Over the history of capitalism schooling has taken up a larger and larger percentage of our lives. School leaving age keeps rising and the labour required under this economic system keeps shrinking. I doubt very much whether we can get back to a situation of low unemployment.

So what is the real cause of the unequal distribution in rises btw wages and benefits? Well it could be said that the state is misguided but still benevolent enough to ensure whether people eat, whilst the private sector doesn't much care if you eat or pay extortionately for rent and fuel. They'll either squeeze you for productivity (as over 1980-2009) or they will squeeze you for non-negotiable payments.

<awaits right wing to tell me I am deluded> grin

2old2beamum Wed 02-Jan-13 16:02:09

Agree with MiniTheHinx
20 per cent of bugger all is bugger all. 12 per cent of a wage is more in hard cash than the benefit scrounger will get.

claig Wed 02-Jan-13 16:27:12

<awaits right wing to tell me I am deluded>

Mini, you don't need us to tell you that, you know that full well yourself! wink

<<only joking>>

MiniTheMinx Wed 02-Jan-13 16:38:34

Hi Claig.....Happy New Year, love all the links and info about LCP.

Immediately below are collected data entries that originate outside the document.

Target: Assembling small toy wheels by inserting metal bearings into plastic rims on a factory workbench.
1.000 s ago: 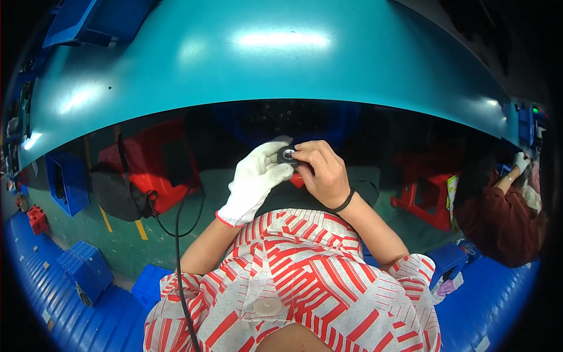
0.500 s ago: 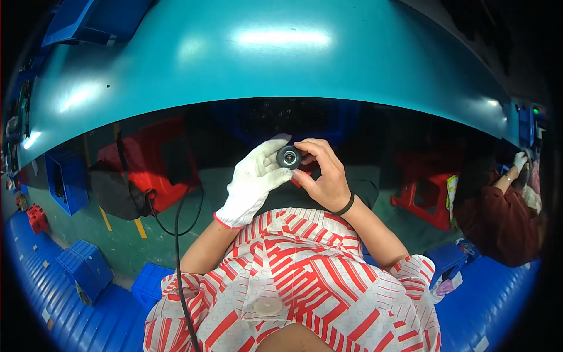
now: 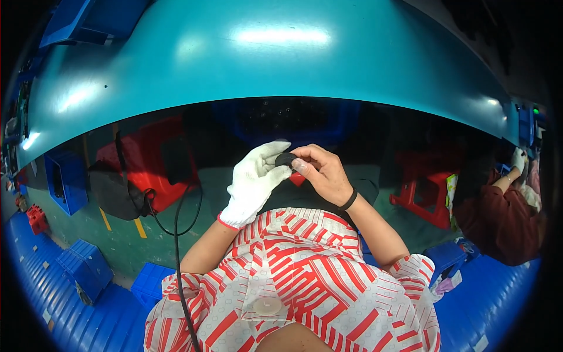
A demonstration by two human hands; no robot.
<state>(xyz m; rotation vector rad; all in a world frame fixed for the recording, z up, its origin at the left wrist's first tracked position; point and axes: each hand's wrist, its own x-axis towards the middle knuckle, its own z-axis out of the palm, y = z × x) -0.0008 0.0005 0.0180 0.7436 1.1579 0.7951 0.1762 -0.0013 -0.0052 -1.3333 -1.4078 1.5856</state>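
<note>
Between my two hands, in front of my waist, is a small black round part (image 3: 285, 159), seen from its side and partly covered by fingers. My left hand (image 3: 254, 180), in a white knitted glove, closes on its left side with thumb and fingers. My bare right hand (image 3: 321, 173) pinches it from the right, thumb in front and fingers behind. A black band circles the right wrist. Beyond the hands, below the table edge, a dark blue bin (image 3: 340, 120) contains several small dark round parts.
A glossy teal table (image 3: 281, 70) spans the far side. Red stools (image 3: 155, 152) stand left and right, a black bag (image 3: 111, 190) on the left one. Blue crates (image 3: 85, 267) sit at left. A black cable (image 3: 179, 258) runs down past me. A co-worker (image 3: 501, 220) sits at far right.
The black round part has turned: its ringed face, visible before, now points away, and its dark side shows. My right thumb has shifted over it. Both hands stay in nearly the same place.
</note>
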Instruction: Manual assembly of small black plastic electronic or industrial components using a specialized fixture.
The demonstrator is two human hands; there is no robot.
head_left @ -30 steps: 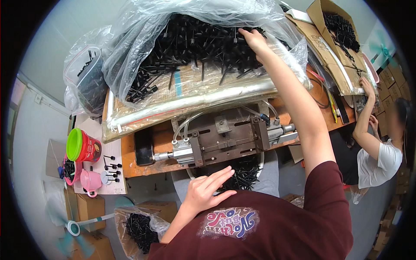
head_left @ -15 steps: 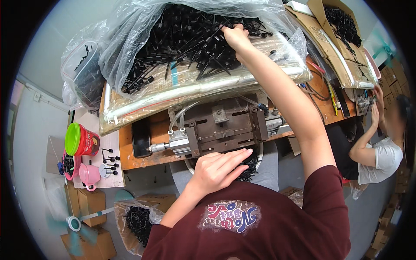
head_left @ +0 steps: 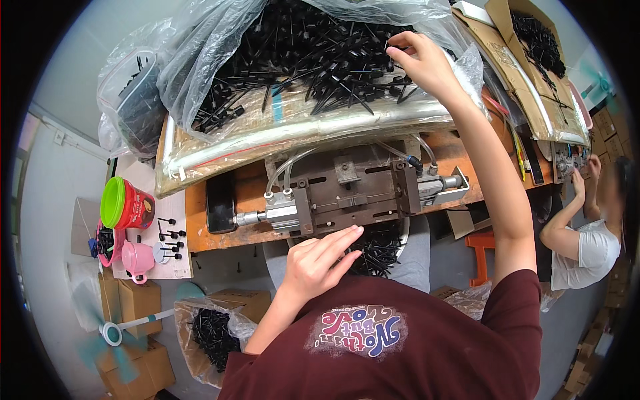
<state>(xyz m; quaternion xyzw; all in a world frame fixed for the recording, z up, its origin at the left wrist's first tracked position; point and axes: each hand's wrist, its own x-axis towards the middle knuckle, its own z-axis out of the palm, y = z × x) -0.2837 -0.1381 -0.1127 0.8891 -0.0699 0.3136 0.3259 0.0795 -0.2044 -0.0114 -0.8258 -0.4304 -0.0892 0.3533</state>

<I'm mad as well as delusional, don't tell anyone !>

Do you think that some of the language used in that mail piece is designed to stoke up hatred and envy between workers and non workers?

Xenia Wed 02-Jan-13 16:41:30

If workers are paid too little to buy goods (not that goods are are main thing anyway, services are in the UK) then we export. British exports have been doing reasonably well as the pound has been low. China is a huge market. We need Boris and Cameron abroad more plugging British services and goods.

Perhaps we just have far too many people. I remember in those very very difficult days in the 70s with civil unrest 60% inflation over 3 years, 3 day week, power cuts and the like when the nation was almost breaking down, with highest tax rates over 80% and people moving abroad, there was a huge criticism of those having babies. You just never hear that now in the UK, nothing about population explosion etc. It all died away.It is rare on mumsnet that anyone is critcised for breeding yet when I was a teenager talking about wanting 5+ children ( I have had five) it was socially unacceptable. As there is no work the Poles are going home and Britons are considering moving abroad.